** Exercise instructions **
All lines in the records below from the line with "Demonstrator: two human" through the line with "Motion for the" are to be given again exactly, both ends included; the pictures are to be left out.

** Raw data **
↓↓↓

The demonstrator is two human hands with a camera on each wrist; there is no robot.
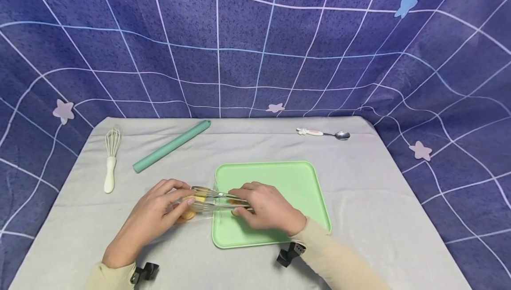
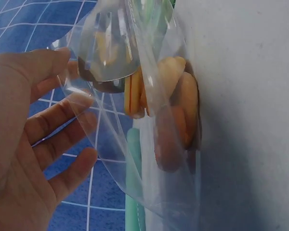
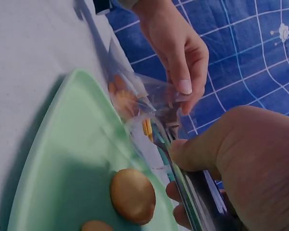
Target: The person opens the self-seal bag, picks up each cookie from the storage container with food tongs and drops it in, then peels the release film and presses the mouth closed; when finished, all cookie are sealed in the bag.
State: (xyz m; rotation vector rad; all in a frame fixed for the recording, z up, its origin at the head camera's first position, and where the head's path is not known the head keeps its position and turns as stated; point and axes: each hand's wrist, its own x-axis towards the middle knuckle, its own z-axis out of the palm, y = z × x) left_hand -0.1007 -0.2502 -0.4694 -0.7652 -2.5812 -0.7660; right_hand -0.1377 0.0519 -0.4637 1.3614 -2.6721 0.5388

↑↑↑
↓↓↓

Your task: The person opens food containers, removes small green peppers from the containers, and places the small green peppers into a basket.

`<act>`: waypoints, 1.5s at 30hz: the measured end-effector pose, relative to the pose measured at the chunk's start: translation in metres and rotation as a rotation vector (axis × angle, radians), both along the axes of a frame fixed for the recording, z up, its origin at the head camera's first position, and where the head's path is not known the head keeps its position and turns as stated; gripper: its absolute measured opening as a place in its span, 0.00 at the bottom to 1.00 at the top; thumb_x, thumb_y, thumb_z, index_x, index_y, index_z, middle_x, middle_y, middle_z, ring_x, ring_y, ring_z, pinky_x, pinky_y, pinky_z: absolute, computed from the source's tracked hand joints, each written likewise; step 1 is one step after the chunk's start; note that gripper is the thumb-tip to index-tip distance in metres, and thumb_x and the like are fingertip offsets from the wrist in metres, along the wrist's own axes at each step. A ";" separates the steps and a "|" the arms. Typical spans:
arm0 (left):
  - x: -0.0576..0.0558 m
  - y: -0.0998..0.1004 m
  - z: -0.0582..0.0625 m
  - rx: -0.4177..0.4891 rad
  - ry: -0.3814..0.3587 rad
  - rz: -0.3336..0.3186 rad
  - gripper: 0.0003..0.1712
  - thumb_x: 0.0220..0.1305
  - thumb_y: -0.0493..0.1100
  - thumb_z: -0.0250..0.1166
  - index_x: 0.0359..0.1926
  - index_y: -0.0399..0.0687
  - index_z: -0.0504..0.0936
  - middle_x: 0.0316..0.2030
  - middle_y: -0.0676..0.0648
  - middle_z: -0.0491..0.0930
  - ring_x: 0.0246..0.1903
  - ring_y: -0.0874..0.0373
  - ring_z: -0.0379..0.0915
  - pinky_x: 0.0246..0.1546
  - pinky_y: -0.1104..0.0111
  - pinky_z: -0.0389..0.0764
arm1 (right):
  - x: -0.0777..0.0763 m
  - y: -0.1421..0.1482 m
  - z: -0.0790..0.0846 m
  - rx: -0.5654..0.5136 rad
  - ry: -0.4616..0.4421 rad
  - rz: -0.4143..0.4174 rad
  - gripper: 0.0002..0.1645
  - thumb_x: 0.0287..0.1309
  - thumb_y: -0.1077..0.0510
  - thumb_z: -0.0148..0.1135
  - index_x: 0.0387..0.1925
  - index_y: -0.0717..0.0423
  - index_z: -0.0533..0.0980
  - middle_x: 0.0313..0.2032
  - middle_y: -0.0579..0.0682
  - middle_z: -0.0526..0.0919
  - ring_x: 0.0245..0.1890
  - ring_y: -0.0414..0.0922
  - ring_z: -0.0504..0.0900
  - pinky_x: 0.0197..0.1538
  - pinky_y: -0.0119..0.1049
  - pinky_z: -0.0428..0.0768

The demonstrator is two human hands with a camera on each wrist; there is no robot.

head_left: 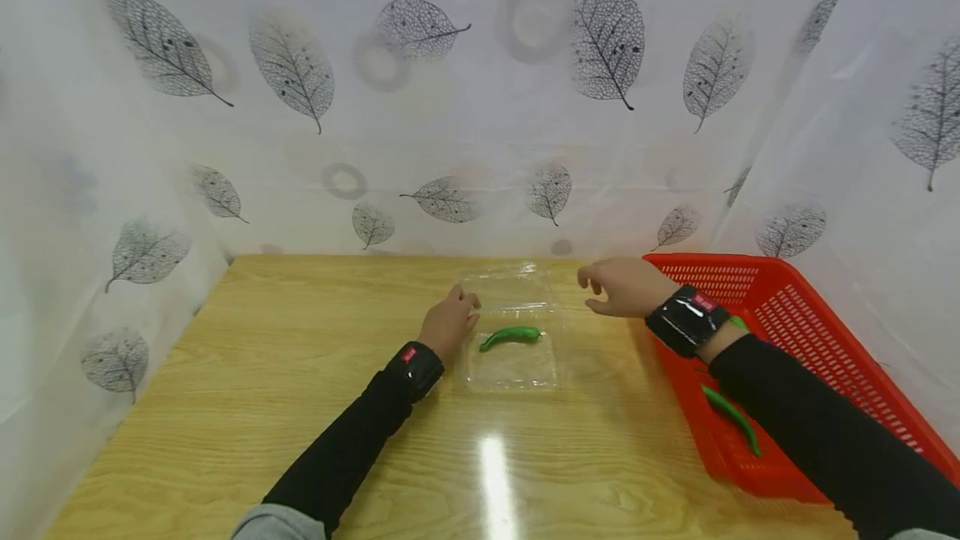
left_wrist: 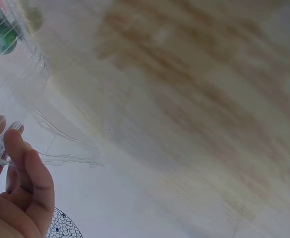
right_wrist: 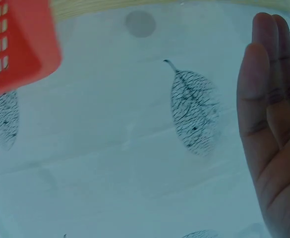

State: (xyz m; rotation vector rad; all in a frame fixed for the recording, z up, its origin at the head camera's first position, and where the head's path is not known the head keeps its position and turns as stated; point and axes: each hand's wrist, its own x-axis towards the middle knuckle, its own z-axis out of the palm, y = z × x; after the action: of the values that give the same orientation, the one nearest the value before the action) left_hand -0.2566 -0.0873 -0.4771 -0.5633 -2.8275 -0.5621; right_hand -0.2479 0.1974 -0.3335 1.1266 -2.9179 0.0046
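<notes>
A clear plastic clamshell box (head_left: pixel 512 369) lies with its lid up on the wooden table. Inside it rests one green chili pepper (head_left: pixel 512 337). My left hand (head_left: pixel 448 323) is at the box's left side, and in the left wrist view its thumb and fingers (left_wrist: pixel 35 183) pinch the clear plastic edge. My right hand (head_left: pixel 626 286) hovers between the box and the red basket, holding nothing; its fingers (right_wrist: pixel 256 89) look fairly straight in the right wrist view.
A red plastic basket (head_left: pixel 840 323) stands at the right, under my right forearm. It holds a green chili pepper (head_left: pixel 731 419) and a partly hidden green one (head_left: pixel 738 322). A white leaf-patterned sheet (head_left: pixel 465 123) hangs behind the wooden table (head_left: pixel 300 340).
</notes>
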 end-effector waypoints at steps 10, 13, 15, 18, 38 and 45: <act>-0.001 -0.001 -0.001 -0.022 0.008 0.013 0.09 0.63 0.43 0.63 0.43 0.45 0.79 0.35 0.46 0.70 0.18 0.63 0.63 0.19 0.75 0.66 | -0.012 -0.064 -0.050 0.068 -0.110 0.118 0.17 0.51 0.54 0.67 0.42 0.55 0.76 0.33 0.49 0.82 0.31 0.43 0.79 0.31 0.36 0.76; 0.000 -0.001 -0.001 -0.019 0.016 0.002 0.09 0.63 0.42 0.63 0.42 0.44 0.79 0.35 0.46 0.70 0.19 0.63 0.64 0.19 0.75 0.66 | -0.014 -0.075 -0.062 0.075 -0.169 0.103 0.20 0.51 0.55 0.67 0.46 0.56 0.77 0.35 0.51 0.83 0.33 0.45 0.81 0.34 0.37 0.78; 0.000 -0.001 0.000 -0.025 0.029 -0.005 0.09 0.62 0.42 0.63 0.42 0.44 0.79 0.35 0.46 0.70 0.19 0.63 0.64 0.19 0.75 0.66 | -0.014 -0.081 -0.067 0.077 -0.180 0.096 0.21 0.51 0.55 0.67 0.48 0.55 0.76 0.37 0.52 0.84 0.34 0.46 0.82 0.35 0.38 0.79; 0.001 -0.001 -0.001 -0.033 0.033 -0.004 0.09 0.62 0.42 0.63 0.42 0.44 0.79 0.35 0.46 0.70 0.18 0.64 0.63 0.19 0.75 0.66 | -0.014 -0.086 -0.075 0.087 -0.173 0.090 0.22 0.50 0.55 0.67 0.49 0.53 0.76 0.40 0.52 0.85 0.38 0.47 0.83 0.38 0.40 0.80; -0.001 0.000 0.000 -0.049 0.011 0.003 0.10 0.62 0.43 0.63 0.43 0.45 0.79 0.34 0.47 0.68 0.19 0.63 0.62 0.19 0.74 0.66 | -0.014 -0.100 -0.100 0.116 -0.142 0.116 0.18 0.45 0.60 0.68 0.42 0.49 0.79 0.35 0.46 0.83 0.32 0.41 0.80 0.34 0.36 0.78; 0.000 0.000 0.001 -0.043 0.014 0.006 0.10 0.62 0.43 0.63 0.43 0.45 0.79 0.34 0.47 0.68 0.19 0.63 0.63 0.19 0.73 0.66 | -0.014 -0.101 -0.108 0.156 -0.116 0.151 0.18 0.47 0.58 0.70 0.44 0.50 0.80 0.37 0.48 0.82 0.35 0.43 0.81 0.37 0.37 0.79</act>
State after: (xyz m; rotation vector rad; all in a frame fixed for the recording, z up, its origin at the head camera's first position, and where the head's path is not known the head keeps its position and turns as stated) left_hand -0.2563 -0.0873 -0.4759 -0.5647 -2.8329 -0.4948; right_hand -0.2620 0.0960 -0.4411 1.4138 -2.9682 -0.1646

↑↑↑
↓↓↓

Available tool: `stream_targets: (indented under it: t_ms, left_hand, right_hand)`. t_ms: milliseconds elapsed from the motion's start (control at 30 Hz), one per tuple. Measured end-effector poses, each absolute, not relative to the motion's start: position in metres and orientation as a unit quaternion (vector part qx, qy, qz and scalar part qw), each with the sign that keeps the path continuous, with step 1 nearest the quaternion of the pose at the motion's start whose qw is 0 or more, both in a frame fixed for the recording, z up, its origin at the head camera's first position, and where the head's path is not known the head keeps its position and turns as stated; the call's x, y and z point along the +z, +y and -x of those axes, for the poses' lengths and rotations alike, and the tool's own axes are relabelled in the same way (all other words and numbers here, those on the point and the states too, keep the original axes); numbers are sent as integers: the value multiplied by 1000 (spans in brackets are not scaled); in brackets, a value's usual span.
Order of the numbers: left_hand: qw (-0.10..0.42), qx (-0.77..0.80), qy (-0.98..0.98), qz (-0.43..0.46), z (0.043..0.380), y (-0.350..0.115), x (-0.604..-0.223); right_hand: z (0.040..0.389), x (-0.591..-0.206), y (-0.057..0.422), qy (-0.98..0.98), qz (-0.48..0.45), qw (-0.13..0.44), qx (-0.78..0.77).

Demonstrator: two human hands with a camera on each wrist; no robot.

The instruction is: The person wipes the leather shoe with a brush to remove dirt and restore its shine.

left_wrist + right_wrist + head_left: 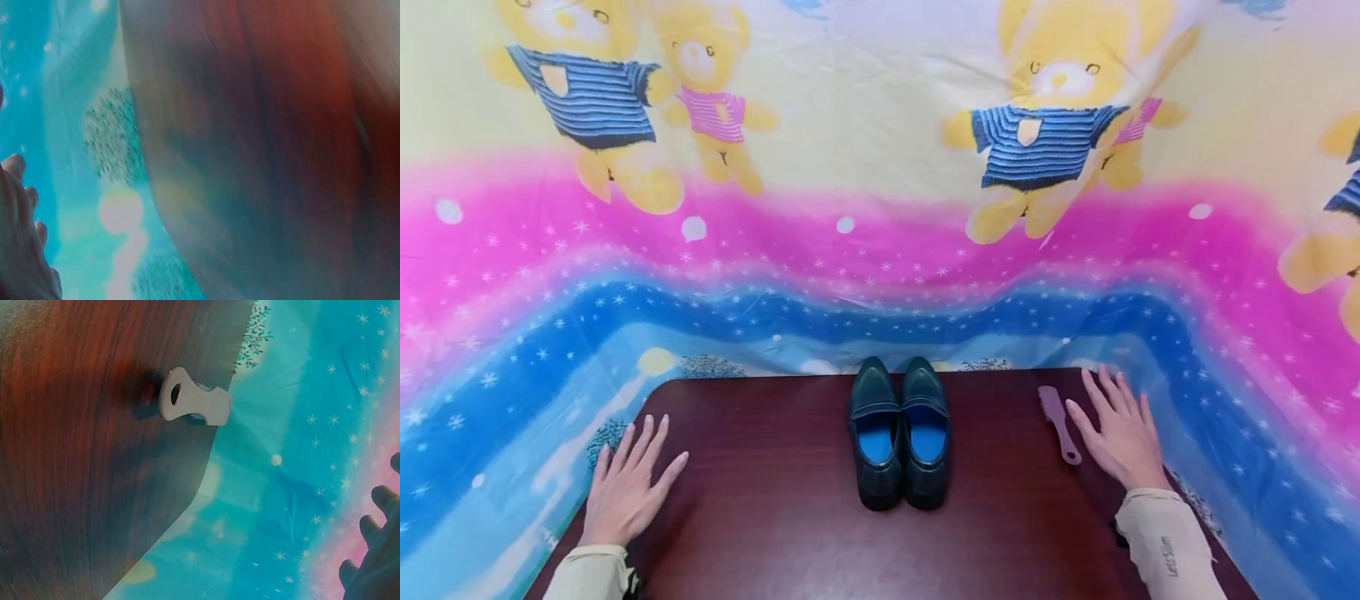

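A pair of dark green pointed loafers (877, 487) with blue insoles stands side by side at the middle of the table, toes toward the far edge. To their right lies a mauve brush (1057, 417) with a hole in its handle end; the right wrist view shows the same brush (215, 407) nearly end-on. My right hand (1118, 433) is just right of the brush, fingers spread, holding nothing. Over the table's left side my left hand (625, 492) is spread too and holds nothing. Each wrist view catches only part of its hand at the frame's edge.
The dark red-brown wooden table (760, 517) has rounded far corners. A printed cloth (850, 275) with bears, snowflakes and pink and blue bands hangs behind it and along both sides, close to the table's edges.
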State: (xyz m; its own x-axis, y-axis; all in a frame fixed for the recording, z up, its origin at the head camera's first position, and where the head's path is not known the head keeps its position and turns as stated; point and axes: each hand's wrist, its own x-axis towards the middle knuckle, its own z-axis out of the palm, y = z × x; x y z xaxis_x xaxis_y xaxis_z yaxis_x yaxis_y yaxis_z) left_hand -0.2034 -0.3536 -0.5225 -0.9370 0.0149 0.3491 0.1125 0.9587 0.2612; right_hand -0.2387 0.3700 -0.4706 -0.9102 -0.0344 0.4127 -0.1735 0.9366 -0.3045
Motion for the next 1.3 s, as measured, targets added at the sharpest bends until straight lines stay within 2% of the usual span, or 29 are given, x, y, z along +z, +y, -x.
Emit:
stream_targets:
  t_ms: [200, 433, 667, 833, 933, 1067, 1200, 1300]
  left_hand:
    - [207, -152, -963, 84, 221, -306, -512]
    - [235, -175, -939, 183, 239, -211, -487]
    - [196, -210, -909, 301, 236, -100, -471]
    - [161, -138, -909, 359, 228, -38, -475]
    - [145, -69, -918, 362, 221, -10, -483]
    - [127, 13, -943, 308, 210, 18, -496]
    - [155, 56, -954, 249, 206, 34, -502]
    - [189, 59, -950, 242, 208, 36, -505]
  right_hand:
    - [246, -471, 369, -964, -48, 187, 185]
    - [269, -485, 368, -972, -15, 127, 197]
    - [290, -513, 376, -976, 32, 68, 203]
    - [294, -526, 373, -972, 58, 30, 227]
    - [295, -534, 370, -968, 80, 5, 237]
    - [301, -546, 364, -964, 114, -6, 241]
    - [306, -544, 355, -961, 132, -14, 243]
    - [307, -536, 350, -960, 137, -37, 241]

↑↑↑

** Answer to the exercise **
Demonstrator: two human hands with a camera on each wrist; no robot.

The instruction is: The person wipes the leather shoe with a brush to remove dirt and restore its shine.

left_wrist + right_wrist + head_left: 

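A pair of dark green pointed loafers (877, 487) with blue insoles stands side by side at the middle of the table, toes toward the far edge. To their right lies a mauve brush (1057, 417) with a hole in its handle end; the right wrist view shows the same brush (215, 407) nearly end-on. My right hand (1118, 433) is just right of the brush, fingers spread, holding nothing. Over the table's left side my left hand (625, 492) is spread too and holds nothing. Each wrist view catches only part of its hand at the frame's edge.
The dark red-brown wooden table (760, 517) has rounded far corners. A printed cloth (850, 275) with bears, snowflakes and pink and blue bands hangs behind it and along both sides, close to the table's edges.
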State: (xyz m; its own x-axis, y-axis; all in a frame fixed for the recording, z up, its origin at the head camera's first position, and where the head's path is not known the head keeps its position and turns as stated; point and axes: each hand's wrist, its own x-axis towards the middle knuckle, its own z-axis out of the palm, y = z × x; x y z xaxis_x xaxis_y xaxis_z yaxis_x yaxis_y yaxis_z) left_hand -0.2034 -0.3536 -0.5225 -0.9370 0.0149 0.3491 0.1125 0.9587 0.2612; right_hand -0.2387 0.3700 -0.4706 -0.9102 -0.0344 0.4127 -0.1735 0.9366 -0.3045
Motion for the next 1.3 s, as measured, targets added at the sharpest bends until straight lines stay within 2% of the usual span, or 29 are given, x, y, z along +z, +y, -x.

Nothing else is needed to complete the exercise.